America is no longer a “nation of immigrants.”
The US Citizenship and Immigration Services scrubbed that phrase from its mission statement late Thursday and now refers to itself as administering “the nation’s lawful immigration system.”
The agency that controls the nation’s citizenships, green cards and visas also updated its statement to say it’s tasked with “safeguarding its integrity and promise by efficiently and fairly adjudicating requests for immigration benefits while protecting Americans, securing the homeland, and honoring our values.”
In a letter to employees, USCIS Director L. Francis Cissna said the sweeping changes create a “straightforward statement (that) clearly defines the agency’s role in our country’s lawful immigration system and the commitment we have to the American people.”

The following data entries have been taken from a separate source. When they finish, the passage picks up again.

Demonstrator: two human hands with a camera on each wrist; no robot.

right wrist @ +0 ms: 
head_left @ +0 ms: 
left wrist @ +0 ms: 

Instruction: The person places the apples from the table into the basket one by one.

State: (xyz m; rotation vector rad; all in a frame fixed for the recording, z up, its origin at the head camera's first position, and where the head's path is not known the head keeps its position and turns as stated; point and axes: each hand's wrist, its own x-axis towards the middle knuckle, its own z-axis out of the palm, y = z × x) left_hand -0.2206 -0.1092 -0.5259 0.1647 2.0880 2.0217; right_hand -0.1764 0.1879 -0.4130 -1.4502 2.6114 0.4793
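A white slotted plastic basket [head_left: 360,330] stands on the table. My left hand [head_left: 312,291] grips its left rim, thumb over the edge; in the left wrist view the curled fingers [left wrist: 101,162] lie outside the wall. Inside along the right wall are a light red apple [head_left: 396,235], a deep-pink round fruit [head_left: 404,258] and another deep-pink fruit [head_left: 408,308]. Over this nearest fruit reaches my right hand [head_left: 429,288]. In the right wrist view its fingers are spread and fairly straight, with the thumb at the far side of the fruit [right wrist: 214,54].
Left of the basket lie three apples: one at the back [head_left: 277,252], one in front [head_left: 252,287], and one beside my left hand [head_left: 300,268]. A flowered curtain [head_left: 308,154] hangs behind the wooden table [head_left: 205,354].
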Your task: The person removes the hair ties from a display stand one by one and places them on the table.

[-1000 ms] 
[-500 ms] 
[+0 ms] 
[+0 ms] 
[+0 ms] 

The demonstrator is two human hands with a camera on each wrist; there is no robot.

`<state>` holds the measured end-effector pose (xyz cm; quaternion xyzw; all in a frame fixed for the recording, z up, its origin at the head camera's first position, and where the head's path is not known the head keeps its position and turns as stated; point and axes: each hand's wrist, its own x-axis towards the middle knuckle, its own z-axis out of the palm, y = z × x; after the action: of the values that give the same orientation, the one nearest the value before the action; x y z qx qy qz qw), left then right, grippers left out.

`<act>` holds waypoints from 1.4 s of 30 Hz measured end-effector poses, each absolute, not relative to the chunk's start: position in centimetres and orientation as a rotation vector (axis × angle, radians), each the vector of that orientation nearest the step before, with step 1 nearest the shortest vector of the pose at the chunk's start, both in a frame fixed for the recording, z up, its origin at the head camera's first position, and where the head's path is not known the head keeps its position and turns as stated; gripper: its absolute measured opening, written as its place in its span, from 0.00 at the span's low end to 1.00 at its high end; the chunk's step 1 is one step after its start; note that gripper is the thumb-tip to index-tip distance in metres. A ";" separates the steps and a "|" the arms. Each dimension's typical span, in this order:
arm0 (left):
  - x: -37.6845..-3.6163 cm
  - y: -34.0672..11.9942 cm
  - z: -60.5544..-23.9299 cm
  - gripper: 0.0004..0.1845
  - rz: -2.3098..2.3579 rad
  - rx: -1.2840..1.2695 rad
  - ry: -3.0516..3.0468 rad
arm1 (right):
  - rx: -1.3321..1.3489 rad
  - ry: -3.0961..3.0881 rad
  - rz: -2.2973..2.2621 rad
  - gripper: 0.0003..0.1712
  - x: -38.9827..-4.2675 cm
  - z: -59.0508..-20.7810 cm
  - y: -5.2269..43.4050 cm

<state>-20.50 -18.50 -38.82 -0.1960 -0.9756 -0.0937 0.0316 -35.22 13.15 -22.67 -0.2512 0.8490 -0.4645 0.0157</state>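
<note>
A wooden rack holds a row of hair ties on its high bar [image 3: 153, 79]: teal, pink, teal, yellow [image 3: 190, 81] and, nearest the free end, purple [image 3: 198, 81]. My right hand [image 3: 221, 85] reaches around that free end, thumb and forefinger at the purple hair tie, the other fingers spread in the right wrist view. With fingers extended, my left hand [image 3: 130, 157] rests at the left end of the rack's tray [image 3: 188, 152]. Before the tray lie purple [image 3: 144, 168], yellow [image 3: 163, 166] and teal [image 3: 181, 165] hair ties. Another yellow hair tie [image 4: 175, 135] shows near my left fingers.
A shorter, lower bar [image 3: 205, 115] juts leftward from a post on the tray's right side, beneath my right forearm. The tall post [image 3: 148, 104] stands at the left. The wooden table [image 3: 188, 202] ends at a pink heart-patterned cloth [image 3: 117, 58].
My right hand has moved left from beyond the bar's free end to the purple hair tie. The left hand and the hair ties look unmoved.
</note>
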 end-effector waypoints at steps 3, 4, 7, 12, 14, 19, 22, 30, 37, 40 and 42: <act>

Cissna — who was appointed under the Trump administration — told staff in an email that the revision was made to “guide us in the years ahead,” the Washington Examiner reported.
USCIS’s original mission statement read: “USCIS secures America’s promise as a nation of immigrants by providing accurate and useful information to our customers, granting immigration and citizenship benefits, promoting an awareness and understanding of citizenship, and ensuring the integrity of our immigration system.”
Cissna said the word “customers” was also nixed as “a reminder we are always working for the American people,” according to his letter.
“We answer to the American people who look to us to ensure people who are eligible for immigration benefits receive them and those who are not eligible — either because they don’t qualify or because they attempt to qualify by fraud — don’t receive them, and those who would do us harm are not granted immigration benefits,” he said.
León Rodríguez, who led USCIS from 2014 to 2017, called the mission statement update a “particularly sad turn of history.”
“We should not forget that under the discarded mission statement, the integrity and national security functions of USCIS grew — dramatically so — showing that we could be both a welcoming nation and a safe one,” Rodríguez told the Times. “We should stop to reflect about the many opportunities that America will lose because of the attitudes reflected in this statement, and ask ourselves whether this is really the country we want to be.”